- _What you should do_: In the data that follows, every line containing the word "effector" should be returned.

- _Raw data_:
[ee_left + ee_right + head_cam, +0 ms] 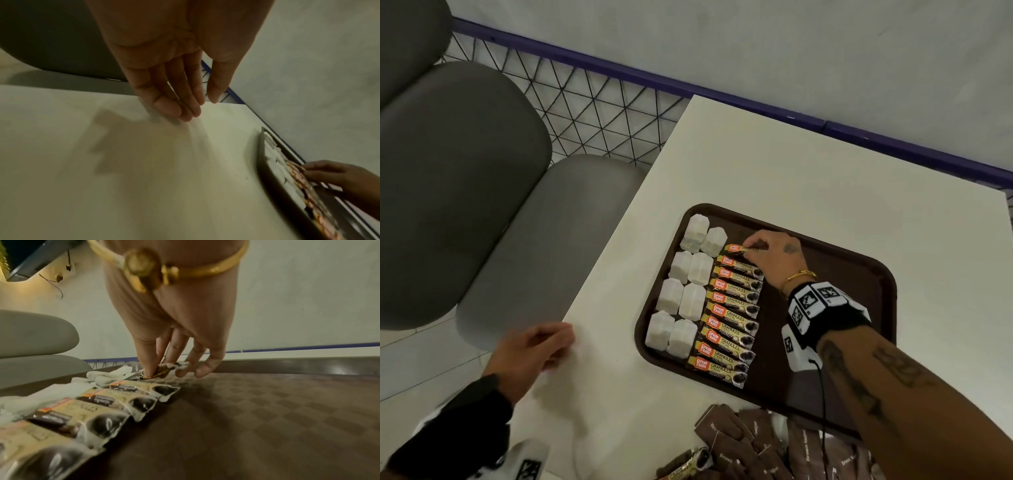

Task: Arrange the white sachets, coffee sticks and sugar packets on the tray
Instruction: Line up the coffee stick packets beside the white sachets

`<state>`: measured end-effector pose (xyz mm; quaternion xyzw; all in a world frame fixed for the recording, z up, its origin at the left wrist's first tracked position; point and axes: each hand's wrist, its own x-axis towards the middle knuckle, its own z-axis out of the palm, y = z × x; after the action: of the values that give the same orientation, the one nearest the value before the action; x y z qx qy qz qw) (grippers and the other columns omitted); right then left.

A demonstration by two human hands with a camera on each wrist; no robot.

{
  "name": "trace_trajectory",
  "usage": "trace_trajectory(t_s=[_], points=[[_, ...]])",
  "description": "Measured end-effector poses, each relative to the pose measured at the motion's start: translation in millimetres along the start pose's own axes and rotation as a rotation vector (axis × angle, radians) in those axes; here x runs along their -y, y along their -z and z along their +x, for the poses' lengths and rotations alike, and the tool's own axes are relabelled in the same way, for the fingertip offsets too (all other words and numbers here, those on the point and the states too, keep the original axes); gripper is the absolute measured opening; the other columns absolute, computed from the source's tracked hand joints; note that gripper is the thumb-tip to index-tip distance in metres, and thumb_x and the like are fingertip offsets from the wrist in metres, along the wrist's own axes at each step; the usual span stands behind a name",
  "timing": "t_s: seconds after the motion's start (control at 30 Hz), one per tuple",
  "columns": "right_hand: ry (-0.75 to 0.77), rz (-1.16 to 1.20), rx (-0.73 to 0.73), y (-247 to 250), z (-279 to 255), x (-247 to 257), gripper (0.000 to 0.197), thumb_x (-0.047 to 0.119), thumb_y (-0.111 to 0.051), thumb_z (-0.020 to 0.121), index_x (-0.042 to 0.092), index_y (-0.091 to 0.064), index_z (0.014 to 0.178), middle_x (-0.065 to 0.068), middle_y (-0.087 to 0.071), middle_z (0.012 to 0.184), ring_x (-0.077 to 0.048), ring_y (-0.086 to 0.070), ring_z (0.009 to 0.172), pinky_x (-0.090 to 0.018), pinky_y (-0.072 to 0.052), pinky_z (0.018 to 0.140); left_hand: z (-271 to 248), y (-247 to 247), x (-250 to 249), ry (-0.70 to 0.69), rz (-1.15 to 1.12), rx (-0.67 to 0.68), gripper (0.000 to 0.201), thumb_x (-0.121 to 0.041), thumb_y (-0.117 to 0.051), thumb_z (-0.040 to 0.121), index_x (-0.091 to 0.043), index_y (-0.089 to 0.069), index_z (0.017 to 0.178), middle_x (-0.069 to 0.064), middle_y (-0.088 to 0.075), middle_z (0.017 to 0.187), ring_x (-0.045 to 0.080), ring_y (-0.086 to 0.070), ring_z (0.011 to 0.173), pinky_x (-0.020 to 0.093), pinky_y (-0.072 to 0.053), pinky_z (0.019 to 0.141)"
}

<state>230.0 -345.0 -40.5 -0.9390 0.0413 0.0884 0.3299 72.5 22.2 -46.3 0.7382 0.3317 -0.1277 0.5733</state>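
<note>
At the far end of the coffee-stick column, the right hand (774,255) pinches one coffee stick (736,249) between thumb and fingertips, holding it just beyond the last laid stick, its long axis running across the brown tray (859,270) like the rest of the row of coffee sticks (731,313). The held stick's orange end points toward the white sachets (690,286), which lie in paired rows along the tray's left side, touching the sticks' orange ends. Right of the column, the tray floor is bare out to its raised rim, room enough, by the look of it, for another column. Sugar packets (750,442) sit heaped off the tray at the near edge of the white table (791,164), nearer the right arm, with one loose stick (685,462) beside them. The left hand (536,353) rests on the table's left edge, fingers straight and together, holding nothing, well apart from the tray.
</note>
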Motion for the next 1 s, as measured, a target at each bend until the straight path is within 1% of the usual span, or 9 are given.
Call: trace_trajectory(t_s=[0.07,0.13,0.33,0.43,0.53,0.67,0.77,0.83,1.0], points=[[0.019,-0.040,0.022,-4.5,-0.1,0.6,0.008,0.016,-0.070,0.086,0.020,-0.074,0.092,0.007,-0.067,0.091,-0.006,-0.057,0.085,-0.010,-0.043,0.072,-9.9,10.5,14.2,-0.013,0.046,-0.006,0.006,-0.004,-0.068,0.087,-0.005,-0.073,0.091,0.016,-0.075,0.082,0.028,-0.064,0.070,0.022,-0.054,0.055],[0.033,-0.074,0.026,-7.6,-0.9,1.5,0.009,0.015,-0.069,0.087,0.018,-0.075,0.092,0.005,-0.070,0.094,-0.004,-0.054,0.084,-0.010,-0.038,0.072,-18.7,11.2,23.1,-0.032,0.104,0.018,0.006,-0.002,-0.071,0.084,-0.006,-0.074,0.088,0.015,-0.075,0.080,0.029,-0.065,0.070,0.021,-0.053,0.053],[0.055,-0.132,-0.014,-0.6,-12.3,8.0,0.018,0.027,-0.067,0.088,0.019,-0.074,0.103,0.001,-0.070,0.109,-0.015,-0.061,0.102,-0.017,-0.038,0.088,-38.8,-18.2,21.6,-0.228,0.372,0.168,0.008,-0.018,-0.076,0.082,-0.024,-0.074,0.086,-0.009,-0.075,0.085,0.015,-0.069,0.081,0.024,-0.054,0.078],[0.118,-0.056,-0.041,3.9,-37.3,17.5,0.015,0.026,-0.068,0.088,0.020,-0.073,0.101,0.005,-0.069,0.101,-0.007,-0.060,0.089,-0.012,-0.041,0.080,-52.3,-37.9,13.4,-0.283,0.463,0.272,0.010,-0.023,-0.074,0.084,-0.030,-0.071,0.091,-0.017,-0.071,0.090,0.002,-0.064,0.082,0.007,-0.044,0.072],[0.188,0.034,0.062,3.2,-85.6,29.1,0.009,0.024,-0.071,0.087,0.022,-0.073,0.096,0.014,-0.066,0.087,0.002,-0.059,0.075,-0.003,-0.043,0.068,-63.2,-53.5,9.9,-0.303,0.543,0.415,0.012,-0.026,-0.075,0.084,-0.032,-0.068,0.092,-0.014,-0.069,0.091,0.002,-0.062,0.083,0.017,-0.049,0.077],[0.260,0.043,0.381,-15.5,-168.5,29.9,0.011,0.025,-0.074,0.084,0.022,-0.074,0.095,0.012,-0.066,0.081,-0.003,-0.060,0.071,-0.011,-0.049,0.064,-75.0,-66.5,8.2,-0.339,0.795,0.611,0.015,-0.040,-0.077,0.079,-0.034,-0.065,0.087,-0.015,-0.066,0.090,0.006,-0.063,0.083,0.030,-0.055,0.080],[0.307,-0.162,0.584,-39.6,-217.4,22.7,0.029,0.052,-0.062,0.081,0.028,-0.070,0.094,0.010,-0.063,0.089,-0.006,-0.059,0.079,-0.027,-0.052,0.070,-87.7,-80.0,6.8,-0.408,1.103,0.731,0.021,-0.045,-0.072,0.079,-0.033,-0.066,0.095,-0.014,-0.063,0.097,0.011,-0.060,0.091,0.027,-0.049,0.076],[0.321,-0.335,0.596,-52.0,-235.5,17.9,0.044,0.062,-0.045,0.075,0.031,-0.068,0.097,0.012,-0.061,0.099,-0.010,-0.059,0.092,-0.035,-0.050,0.080,-95.6,-90.1,8.7,-0.463,1.267,0.793,0.028,-0.048,-0.068,0.079,-0.030,-0.065,0.100,-0.008,-0.062,0.105,0.016,-0.058,0.098,0.025,-0.044,0.074],[0.259,-0.358,0.552,-57.1,-240.7,14.0,0.013,0.038,-0.061,0.081,0.031,-0.066,0.091,0.013,-0.057,0.106,-0.013,-0.058,0.094,-0.038,-0.046,0.088,-97.6,-102.2,14.8,-0.526,1.364,0.811,0.026,-0.050,-0.066,0.078,-0.032,-0.065,0.097,-0.005,-0.063,0.104,0.019,-0.060,0.095,0.027,-0.041,0.068]])
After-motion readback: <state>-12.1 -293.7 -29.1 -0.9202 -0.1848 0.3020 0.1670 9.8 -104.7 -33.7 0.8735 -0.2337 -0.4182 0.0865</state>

- _Exercise solution_:
`<state>`: measured end-effector pose (xyz mm; quaternion xyzw; all in a world frame fixed for the recording, z up, its origin at the left wrist's first tracked position; point and axes: each hand's wrist, its own x-axis towards the middle knuckle, its own z-axis out of the palm, y = z × x; after the action: of the values that give the same orientation, the one nearest the value before the action; x y z qx qy qz qw) (grippers and the other columns omitted); right then left.
  "description": "Measured end-effector poses, each relative to the pose measured at the motion's start: translation in millimetres along the start pose's own axes and rotation as a rotation vector (axis × angle, radians) in those axes; here x runs along their -y, y along their -z and z along their +x, for the poses' lengths and rotations alike, and the tool's own axes are relabelled in the same way, for the fingertip offsets too (all other words and numbers here, those on the point and the states too, keep the original axes); gripper is the absolute measured opening; the other columns absolute, computed from the source's tracked hand joints; note that gripper is the thumb-tip to index-tip distance in metres, and thumb_x and the like are fingertip offsets from the wrist in metres, along the wrist's own axes at each step; the usual span stands behind a name",

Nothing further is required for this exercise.